▶ [YOUR INSTRUCTIONS]: Keep only the lines from the top of the listing through the one with "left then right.", and reproduce them unaltered.

▶ [SOURCE MATERIAL]:
········

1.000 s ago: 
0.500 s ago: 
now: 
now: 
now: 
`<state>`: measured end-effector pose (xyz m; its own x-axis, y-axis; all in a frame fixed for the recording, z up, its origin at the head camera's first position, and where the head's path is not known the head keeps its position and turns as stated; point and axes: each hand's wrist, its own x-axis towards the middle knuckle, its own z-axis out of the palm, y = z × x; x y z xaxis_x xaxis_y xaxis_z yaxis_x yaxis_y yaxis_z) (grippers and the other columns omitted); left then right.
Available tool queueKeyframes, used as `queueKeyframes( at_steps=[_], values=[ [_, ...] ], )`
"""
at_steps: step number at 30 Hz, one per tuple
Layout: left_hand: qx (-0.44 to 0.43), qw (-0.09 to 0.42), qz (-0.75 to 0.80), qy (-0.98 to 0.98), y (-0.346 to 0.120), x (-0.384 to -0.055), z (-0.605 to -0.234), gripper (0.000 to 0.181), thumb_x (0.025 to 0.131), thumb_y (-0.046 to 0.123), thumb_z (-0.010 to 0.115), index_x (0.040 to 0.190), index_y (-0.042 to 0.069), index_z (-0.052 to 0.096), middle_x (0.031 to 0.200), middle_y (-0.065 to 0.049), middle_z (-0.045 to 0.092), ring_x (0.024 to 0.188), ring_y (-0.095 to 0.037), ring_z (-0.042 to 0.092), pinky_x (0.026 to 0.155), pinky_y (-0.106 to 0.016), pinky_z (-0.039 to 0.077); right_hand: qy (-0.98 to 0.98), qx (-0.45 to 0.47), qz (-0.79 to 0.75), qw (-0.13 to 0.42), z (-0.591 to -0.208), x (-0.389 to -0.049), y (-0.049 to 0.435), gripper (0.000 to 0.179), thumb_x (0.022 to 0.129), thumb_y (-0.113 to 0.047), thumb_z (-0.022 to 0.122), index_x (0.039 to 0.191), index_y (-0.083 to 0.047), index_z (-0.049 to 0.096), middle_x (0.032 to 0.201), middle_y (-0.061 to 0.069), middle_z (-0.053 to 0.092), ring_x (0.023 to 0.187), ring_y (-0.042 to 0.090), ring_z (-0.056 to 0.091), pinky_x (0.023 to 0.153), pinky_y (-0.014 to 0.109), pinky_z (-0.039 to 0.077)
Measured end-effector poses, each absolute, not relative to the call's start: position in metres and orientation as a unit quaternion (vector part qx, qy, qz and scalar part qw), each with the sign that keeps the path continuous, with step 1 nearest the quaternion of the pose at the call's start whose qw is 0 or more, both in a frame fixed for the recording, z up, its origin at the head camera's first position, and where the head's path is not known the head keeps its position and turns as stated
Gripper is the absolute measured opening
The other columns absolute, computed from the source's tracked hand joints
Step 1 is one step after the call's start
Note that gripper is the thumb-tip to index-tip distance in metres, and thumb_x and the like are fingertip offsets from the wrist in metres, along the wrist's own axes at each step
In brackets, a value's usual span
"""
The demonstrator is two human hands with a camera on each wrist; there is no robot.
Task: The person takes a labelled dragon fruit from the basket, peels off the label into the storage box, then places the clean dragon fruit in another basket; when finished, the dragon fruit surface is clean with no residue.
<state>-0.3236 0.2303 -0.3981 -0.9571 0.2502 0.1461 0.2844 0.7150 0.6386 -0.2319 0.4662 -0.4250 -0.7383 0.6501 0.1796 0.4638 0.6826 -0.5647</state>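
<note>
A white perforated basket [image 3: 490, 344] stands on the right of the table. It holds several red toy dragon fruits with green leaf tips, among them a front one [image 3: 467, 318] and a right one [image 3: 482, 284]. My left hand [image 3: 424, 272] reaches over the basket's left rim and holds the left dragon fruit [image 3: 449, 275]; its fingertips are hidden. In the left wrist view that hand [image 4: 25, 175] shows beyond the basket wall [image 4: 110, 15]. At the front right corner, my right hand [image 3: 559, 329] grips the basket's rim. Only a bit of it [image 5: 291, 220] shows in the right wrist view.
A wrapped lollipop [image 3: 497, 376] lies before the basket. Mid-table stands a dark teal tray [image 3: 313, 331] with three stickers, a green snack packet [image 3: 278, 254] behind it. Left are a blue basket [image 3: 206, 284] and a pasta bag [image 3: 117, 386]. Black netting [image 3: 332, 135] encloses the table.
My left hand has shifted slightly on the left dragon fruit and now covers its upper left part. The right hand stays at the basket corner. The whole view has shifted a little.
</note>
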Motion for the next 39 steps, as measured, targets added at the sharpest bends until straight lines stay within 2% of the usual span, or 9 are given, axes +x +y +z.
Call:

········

▶ [RESPONSE AREA]:
1.000 s ago: 
0.500 s ago: 
now: 
now: 
now: 
`<state>`: measured end-effector pose (xyz m; its own x-axis, y-axis; all in a frame fixed for the recording, z up, its origin at the head camera's first position, and where the head's path is not known the head keeps its position and turns as stated; point and axes: each hand's wrist, its own x-axis towards the middle knuckle, its own z-axis out of the palm, y = z × x; x y z xaxis_x xaxis_y xaxis_z yaxis_x yaxis_y yaxis_z) (grippers and the other columns omitted); left then right.

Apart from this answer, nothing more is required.